## Dataset entries
________________________
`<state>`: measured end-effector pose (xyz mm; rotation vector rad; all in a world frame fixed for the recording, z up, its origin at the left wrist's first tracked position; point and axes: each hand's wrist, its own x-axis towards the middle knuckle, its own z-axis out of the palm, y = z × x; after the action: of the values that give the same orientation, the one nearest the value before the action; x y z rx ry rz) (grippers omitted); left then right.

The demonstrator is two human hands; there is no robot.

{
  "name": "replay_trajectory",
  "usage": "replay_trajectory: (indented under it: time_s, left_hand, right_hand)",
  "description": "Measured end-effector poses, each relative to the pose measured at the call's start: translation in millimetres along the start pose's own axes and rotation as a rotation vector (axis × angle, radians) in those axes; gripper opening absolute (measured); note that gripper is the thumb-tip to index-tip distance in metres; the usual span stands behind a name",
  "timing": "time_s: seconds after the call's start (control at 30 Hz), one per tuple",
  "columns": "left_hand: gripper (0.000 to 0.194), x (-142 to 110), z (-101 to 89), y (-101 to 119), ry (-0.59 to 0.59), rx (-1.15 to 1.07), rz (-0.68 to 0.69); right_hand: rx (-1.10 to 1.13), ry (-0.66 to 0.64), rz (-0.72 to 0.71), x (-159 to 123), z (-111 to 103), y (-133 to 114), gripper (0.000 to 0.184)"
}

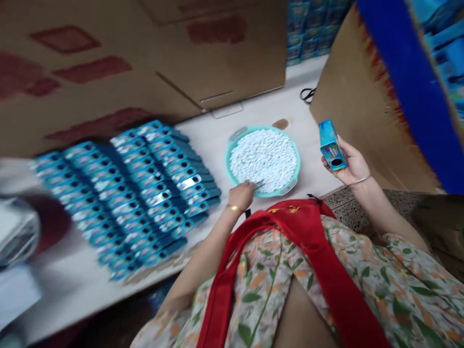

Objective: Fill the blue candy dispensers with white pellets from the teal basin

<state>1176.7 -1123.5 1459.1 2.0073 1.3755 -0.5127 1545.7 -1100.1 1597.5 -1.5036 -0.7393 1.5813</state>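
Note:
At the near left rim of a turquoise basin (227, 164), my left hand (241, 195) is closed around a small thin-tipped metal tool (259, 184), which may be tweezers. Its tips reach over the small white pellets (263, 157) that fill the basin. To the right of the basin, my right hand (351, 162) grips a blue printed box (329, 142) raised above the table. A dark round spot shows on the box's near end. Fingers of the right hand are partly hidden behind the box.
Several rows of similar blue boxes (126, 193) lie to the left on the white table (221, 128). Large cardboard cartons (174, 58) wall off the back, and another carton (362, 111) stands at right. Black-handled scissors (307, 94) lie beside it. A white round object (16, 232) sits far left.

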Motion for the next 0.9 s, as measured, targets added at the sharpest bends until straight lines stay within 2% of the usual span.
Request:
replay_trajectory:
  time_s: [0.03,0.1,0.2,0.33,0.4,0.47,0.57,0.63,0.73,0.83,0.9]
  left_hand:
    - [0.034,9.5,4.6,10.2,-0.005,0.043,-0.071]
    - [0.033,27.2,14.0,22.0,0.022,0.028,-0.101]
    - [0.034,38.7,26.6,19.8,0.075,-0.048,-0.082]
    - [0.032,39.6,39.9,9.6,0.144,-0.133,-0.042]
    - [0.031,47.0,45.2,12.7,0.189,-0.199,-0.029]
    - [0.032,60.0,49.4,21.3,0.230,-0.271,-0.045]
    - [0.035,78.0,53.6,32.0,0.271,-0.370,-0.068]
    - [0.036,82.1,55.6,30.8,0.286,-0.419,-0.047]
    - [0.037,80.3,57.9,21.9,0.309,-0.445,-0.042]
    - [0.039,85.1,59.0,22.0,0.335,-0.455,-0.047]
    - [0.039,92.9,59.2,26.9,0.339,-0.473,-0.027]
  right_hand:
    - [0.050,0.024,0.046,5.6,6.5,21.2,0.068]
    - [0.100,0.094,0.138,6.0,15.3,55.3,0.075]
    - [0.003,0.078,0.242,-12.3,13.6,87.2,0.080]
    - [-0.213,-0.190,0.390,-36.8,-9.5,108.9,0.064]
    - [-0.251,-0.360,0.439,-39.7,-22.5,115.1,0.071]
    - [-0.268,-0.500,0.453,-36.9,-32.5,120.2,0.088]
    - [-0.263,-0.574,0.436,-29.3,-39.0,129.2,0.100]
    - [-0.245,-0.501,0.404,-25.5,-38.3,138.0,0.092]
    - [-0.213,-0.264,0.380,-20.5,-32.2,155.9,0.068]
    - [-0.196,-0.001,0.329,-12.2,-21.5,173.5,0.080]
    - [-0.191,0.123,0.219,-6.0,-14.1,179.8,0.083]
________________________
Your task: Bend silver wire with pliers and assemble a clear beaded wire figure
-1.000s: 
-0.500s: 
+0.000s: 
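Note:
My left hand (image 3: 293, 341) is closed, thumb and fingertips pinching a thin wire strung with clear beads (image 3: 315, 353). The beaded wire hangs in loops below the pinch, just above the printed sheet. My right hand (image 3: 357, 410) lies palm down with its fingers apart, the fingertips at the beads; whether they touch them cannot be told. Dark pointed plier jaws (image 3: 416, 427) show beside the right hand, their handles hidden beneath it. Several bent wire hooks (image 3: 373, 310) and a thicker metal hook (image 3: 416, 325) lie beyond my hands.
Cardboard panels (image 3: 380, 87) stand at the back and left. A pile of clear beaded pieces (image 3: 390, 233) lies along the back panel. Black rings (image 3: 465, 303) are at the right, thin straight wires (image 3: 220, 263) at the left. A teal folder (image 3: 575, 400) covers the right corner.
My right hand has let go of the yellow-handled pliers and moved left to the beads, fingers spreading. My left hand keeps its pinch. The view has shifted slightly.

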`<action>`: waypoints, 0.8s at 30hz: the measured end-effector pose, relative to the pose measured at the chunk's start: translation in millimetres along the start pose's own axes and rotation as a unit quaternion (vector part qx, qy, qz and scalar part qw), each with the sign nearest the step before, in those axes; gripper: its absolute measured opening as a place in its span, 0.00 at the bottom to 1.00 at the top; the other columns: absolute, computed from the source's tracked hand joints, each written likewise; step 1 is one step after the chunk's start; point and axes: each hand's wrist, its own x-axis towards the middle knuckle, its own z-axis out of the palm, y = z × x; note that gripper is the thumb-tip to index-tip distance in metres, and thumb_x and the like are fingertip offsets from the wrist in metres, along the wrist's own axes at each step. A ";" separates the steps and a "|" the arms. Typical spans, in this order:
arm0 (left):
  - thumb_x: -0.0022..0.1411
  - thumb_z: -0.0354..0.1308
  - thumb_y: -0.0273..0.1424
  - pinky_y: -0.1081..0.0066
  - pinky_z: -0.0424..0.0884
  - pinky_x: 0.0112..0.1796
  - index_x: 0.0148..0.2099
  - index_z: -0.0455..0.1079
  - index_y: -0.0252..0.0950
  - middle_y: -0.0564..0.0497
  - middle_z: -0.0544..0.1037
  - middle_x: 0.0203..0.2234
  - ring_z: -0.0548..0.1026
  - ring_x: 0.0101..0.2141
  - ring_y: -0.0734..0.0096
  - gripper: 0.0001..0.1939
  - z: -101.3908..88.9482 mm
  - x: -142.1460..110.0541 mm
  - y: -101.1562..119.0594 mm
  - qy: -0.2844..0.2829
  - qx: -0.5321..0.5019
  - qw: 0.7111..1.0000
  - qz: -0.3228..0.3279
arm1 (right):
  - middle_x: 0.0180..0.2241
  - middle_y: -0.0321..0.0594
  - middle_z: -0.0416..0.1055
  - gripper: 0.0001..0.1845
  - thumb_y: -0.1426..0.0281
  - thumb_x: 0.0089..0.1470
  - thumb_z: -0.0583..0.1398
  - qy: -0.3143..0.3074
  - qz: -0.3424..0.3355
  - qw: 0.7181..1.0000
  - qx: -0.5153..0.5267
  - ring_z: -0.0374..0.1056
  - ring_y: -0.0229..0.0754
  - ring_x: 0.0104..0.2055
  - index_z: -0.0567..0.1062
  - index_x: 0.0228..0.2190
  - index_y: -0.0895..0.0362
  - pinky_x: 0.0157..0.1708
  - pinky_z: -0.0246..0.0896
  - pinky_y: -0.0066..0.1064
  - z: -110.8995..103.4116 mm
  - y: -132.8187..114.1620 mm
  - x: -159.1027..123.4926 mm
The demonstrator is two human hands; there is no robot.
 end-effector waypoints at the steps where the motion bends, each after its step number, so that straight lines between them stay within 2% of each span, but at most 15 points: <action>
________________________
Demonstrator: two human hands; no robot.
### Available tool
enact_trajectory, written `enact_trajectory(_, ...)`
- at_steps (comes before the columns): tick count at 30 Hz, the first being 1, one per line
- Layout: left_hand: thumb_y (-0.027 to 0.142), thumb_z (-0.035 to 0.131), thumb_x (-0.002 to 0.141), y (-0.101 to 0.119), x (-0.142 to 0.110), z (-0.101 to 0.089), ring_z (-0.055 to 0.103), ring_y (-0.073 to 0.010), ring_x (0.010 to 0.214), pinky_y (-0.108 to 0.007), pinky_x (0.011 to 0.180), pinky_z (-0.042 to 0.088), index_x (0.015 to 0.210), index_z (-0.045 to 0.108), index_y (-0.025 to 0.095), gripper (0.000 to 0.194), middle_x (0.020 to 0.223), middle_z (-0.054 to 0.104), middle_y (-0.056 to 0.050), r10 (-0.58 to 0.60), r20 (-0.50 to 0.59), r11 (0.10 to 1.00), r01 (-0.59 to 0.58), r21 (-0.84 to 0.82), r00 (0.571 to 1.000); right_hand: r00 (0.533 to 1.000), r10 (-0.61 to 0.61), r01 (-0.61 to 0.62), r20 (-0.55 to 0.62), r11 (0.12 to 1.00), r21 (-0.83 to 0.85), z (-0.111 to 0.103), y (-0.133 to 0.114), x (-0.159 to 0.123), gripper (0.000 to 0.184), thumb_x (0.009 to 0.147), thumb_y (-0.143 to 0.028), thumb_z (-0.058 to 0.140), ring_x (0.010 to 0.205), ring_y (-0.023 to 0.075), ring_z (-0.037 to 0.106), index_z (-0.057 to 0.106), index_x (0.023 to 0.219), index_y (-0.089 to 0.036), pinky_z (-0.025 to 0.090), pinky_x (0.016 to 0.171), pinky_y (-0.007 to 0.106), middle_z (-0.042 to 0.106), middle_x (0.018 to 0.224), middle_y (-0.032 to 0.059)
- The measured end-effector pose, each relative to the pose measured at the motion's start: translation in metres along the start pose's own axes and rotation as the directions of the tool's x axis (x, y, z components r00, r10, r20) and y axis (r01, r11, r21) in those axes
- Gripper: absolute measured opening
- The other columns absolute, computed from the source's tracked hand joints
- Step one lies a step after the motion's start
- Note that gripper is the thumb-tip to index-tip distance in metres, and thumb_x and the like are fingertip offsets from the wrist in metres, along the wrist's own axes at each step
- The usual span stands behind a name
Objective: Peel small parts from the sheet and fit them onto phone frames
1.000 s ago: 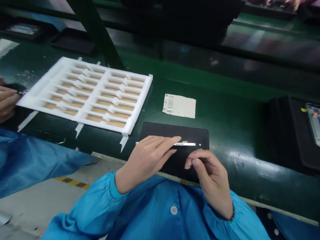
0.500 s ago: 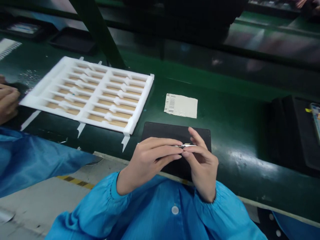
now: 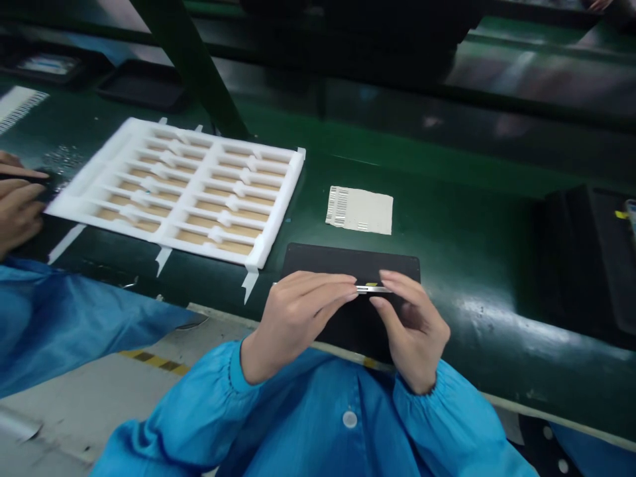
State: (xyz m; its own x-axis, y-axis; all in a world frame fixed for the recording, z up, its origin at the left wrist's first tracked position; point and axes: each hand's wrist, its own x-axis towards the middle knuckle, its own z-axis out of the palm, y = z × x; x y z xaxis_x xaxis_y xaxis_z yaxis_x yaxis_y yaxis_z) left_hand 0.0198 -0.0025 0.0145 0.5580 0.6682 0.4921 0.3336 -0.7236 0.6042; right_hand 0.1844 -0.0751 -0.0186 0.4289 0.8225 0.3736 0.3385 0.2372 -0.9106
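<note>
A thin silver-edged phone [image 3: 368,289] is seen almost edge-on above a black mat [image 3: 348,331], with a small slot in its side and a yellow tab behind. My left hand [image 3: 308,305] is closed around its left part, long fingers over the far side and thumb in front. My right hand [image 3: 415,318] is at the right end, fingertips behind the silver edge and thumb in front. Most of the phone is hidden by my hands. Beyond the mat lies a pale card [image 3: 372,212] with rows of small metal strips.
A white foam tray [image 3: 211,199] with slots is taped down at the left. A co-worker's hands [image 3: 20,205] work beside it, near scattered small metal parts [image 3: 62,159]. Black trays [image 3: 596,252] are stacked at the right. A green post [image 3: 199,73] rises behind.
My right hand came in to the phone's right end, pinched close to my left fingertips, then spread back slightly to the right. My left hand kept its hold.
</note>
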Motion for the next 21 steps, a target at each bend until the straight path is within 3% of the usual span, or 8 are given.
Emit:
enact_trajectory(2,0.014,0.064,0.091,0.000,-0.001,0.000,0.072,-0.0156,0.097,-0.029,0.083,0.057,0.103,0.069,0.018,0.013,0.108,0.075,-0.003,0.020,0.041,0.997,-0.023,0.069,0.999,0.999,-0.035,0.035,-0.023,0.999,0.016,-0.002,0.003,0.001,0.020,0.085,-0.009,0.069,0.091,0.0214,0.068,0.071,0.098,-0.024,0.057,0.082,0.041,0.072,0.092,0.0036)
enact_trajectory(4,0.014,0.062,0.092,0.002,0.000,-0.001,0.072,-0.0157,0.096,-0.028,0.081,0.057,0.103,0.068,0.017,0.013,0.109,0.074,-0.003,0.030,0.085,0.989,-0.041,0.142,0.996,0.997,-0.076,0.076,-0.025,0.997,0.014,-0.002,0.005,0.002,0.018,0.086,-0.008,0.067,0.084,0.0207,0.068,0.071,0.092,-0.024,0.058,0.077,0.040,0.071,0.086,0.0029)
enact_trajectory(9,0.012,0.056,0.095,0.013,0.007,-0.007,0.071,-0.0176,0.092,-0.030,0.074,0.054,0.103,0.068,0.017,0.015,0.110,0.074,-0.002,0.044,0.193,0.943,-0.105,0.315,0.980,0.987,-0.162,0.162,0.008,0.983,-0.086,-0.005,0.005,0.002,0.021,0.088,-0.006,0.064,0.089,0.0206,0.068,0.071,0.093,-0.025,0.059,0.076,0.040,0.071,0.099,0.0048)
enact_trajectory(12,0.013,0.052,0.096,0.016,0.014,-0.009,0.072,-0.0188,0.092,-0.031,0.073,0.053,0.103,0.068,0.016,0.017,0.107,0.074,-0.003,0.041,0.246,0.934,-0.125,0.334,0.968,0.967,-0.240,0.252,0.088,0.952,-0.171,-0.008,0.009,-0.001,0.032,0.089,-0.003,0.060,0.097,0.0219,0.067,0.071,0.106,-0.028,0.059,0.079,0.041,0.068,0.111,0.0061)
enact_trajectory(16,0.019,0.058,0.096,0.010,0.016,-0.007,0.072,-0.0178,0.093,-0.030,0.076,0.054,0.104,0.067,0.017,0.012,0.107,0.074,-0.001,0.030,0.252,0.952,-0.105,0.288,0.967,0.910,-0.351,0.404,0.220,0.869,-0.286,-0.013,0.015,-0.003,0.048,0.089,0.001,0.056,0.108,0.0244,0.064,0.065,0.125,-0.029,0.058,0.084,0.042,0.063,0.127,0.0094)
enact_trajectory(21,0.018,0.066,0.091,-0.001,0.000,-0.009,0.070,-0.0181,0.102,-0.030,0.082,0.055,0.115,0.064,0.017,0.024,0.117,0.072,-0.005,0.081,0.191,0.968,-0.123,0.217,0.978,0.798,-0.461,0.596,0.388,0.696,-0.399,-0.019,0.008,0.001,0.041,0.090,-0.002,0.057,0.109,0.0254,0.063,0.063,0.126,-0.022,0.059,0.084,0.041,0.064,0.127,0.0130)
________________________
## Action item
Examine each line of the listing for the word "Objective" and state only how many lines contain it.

## Solution for this task
2